Esta mujer era para ella una mujer misteriosa, ambigua y de poco fiar. ¿De dónde venía? ¿Qué se proponía? Ella no lo podía comprender.

—Mi hijo está muy entusiasmado con usted —me dijo una vez Frau Sinding, y añadió—: ¿Por qué no entenderse con él? Es un hombre joven, fuerte, bondadoso, de talento y de porvenir.

Yo le dije que comprendía que su hijo era un hombre joven y de talento, un buen partido para una muchacha; pero que a mí no me había dicho nunca nada, y que yo, por otra parte, estaba comprometida con el caballero español. Además, no tenía salud. Mi corazón había quedado débil, enfermo, después de unas fiebres, y yo no tenía resistencia para vivir como ella.

—Yo —terminé diciendo— necesito ir a un país donde haya sol. Si no, me moriré.

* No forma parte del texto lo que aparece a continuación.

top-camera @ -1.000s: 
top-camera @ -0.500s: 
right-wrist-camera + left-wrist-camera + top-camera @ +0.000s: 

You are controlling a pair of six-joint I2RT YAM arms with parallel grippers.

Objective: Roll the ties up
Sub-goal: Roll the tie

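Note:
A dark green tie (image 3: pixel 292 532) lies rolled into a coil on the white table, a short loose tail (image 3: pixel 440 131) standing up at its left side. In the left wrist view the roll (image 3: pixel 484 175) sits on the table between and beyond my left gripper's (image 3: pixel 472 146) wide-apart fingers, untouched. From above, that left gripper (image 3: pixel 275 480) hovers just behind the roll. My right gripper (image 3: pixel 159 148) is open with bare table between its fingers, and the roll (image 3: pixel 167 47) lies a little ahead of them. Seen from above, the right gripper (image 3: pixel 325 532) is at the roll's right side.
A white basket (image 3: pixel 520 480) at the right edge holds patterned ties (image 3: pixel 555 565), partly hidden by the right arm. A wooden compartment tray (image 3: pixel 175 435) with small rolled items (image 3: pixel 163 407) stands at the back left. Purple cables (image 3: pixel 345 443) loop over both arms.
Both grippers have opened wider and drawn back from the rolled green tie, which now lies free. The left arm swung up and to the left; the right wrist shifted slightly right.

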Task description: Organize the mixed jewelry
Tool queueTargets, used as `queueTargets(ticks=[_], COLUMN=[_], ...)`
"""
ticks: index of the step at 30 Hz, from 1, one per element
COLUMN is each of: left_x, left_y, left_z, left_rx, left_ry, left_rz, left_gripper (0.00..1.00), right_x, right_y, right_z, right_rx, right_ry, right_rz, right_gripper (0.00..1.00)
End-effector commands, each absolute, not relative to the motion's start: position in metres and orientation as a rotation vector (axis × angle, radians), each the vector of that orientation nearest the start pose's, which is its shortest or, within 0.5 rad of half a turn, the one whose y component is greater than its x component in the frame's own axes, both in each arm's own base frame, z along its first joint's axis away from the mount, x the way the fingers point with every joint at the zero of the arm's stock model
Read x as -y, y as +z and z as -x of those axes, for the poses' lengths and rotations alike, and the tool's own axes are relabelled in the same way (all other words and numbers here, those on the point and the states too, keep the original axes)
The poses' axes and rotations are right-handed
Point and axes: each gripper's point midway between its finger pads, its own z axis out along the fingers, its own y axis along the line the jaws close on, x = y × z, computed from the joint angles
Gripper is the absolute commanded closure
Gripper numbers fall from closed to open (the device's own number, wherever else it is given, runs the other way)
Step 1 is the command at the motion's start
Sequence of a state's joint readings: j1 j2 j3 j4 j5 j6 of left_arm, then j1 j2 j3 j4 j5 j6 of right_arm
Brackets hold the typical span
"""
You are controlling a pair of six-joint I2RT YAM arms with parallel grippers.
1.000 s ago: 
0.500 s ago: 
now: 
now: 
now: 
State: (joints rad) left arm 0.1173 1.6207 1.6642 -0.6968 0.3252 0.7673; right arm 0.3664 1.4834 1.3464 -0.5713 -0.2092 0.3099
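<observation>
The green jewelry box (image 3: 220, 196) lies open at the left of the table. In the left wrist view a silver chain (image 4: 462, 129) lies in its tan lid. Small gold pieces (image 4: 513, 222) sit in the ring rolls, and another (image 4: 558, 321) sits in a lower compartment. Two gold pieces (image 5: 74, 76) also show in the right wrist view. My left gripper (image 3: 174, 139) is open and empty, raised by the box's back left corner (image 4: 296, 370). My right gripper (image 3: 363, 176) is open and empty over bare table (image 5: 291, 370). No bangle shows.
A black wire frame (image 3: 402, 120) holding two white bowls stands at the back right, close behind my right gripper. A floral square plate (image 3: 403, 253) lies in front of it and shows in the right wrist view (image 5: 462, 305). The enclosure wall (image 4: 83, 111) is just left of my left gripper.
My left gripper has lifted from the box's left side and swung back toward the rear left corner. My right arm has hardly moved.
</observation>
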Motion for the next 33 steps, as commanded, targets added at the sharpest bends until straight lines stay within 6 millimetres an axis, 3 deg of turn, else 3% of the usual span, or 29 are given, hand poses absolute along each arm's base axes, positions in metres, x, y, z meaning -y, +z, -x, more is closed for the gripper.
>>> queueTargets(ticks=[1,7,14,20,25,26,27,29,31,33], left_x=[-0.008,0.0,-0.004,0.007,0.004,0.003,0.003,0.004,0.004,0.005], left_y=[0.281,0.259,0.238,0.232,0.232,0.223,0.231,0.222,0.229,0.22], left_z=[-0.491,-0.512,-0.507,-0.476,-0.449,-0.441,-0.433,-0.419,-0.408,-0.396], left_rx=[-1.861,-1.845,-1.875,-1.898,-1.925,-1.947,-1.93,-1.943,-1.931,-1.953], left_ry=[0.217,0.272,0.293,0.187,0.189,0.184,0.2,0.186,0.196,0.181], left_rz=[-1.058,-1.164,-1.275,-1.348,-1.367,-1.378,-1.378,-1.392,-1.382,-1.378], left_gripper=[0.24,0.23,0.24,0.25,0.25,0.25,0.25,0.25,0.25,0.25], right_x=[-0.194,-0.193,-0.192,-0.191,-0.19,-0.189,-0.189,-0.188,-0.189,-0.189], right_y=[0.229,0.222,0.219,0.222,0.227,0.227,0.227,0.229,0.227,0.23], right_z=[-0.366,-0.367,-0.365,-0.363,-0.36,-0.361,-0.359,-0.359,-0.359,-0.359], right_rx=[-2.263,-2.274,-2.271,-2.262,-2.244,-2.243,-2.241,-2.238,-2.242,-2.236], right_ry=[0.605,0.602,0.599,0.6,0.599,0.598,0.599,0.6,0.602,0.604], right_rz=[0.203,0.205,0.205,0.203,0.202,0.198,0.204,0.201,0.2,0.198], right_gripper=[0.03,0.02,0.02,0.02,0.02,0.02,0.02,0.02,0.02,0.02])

Ella me abrazó y me besó. Después me dijo que si en casa de los Brinckmann me trataban mal, fuera a la suya, donde me consideraría como a una hija.

Decidí no ir. Salir de casa de los Brinckmann no me costaba nada; salir de la casa de la madre del maestro me hubiera costado más.

Por este tiempo intimé con la señorita Nord. El misterio de esta mujer no estaba en lo que había hecho hasta entonces, sino en su carácter descontento.

Tenía un romanticismo enfermizo que probablemente ni en el Norte ni en el Mediodía hubiese podido satisfacer. Aseguraba siempre que prefería el hombre del Mediodía, aunque fuera canalla, al tipo del Norte, con todas sus virtudes, porque le parecía pesado y aburrido. Soñaba con unos hombres que supongo que no existen en ninguna parte: extraños, decadentes y perversos.

Yo creo que aquella mujer era un poco enferma y estaba envenenada por la literatura. Tenía una melancolía, una ansiedad siempre insatisfecha. Era, al mismo tiempo, inquieta y perezosa, curiosa e indiferente. Cuando esperaba algo, vivía anhelante, y cuando llegaba lo que esperaba, se desilusionaba en seguida. Si emprendía algo, los primeros obstáculos le fatigaban y le descorazonaban. Yo intenté tranquilizarla, convencerla de que debía abandonar fantasías absurdas. Ella sonreía al hablarme y me acariciaba…

Esa ha sido mi vida los tres años que he estado en Nyborg. El primer año lo pasé aburrida y desesperada; los otros dos, soñando en salir de aquí. Ahora, al pensar en este pueblo, que pronto voy a dejar, lo recuerdo con complacencia y con cariño.